WHAT IS EXPECTED: All lines in the records below that hold "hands" are to be shown.

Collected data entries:
#####
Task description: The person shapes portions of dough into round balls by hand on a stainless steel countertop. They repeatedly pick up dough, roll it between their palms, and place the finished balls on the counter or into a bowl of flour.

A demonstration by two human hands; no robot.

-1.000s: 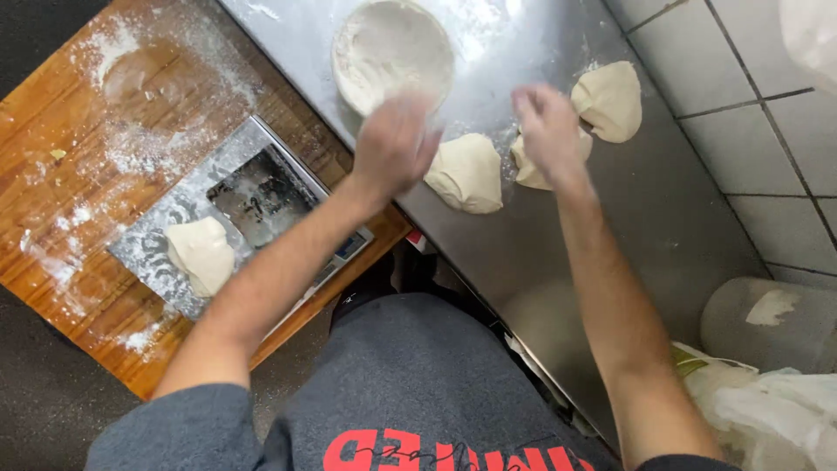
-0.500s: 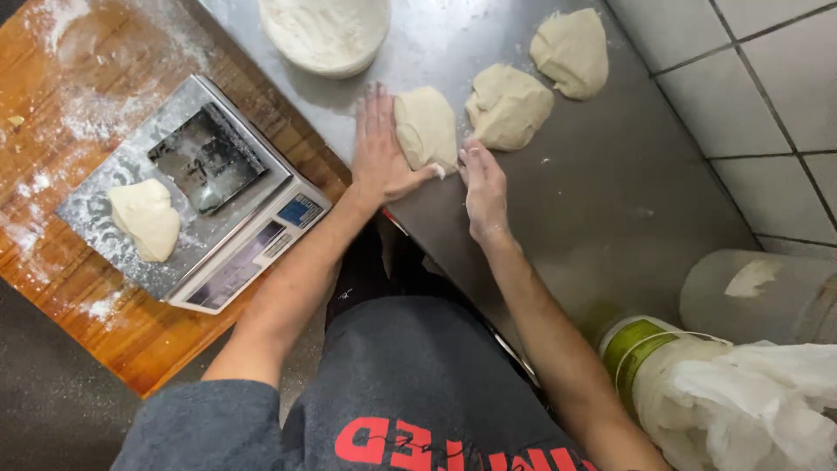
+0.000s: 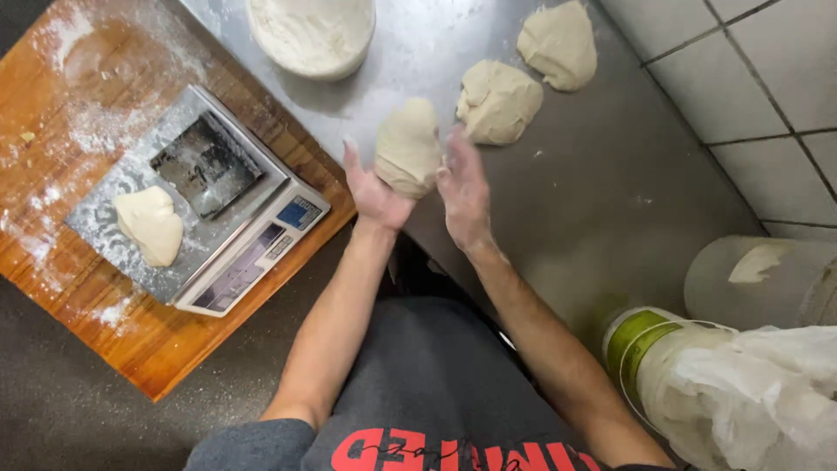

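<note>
Pale dough ball point(image 3: 408, 148) sits cupped between our left hand point(image 3: 373, 190) and right hand point(image 3: 464, 194), fingers spread, above the steel counter point(image 3: 575, 201). A white tub point(image 3: 311, 35) holds flour; 2 dough pieces point(image 3: 499, 101) lie beside.

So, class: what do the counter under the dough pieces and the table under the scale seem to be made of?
The counter looks like brushed stainless steel: grey, with a dull sheen. The table under the scale looks like varnished wood: orange-brown, with visible grain, dusted with flour.
</note>
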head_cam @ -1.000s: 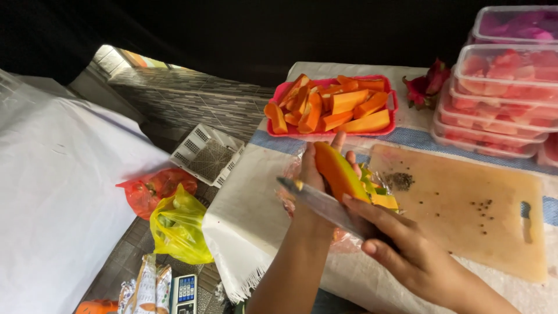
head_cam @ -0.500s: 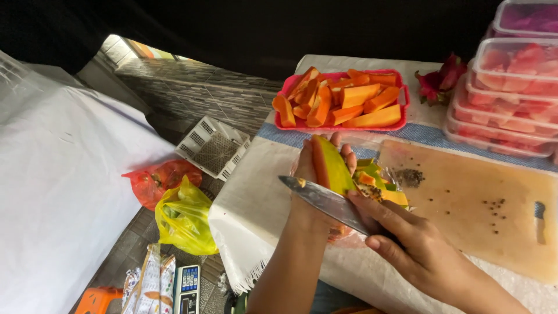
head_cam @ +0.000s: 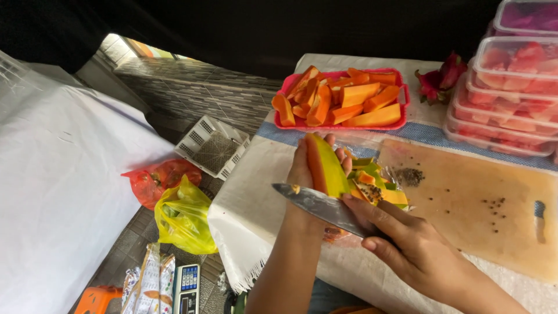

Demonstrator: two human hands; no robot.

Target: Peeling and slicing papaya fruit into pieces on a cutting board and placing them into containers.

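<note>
Raising papaya slice since earlier; knife beneath.

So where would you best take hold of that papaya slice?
By its lower half, from behind, judging by how the left hand cups the papaya slice: it stands upright, and the knife in the right hand works its near side.

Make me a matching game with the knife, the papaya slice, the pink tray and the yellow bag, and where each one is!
Things:
1. knife
2. papaya slice
3. pink tray
4. yellow bag

Places:
A. on the floor beside the table
B. in the left hand
C. behind the cutting board, full of orange pieces
D. in the right hand

Pairs: 1-D, 2-B, 3-C, 4-A
</note>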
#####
ANSWER BOX:
A demonstration by two human hands; no robot.
Demonstrator: two human hands; no robot.

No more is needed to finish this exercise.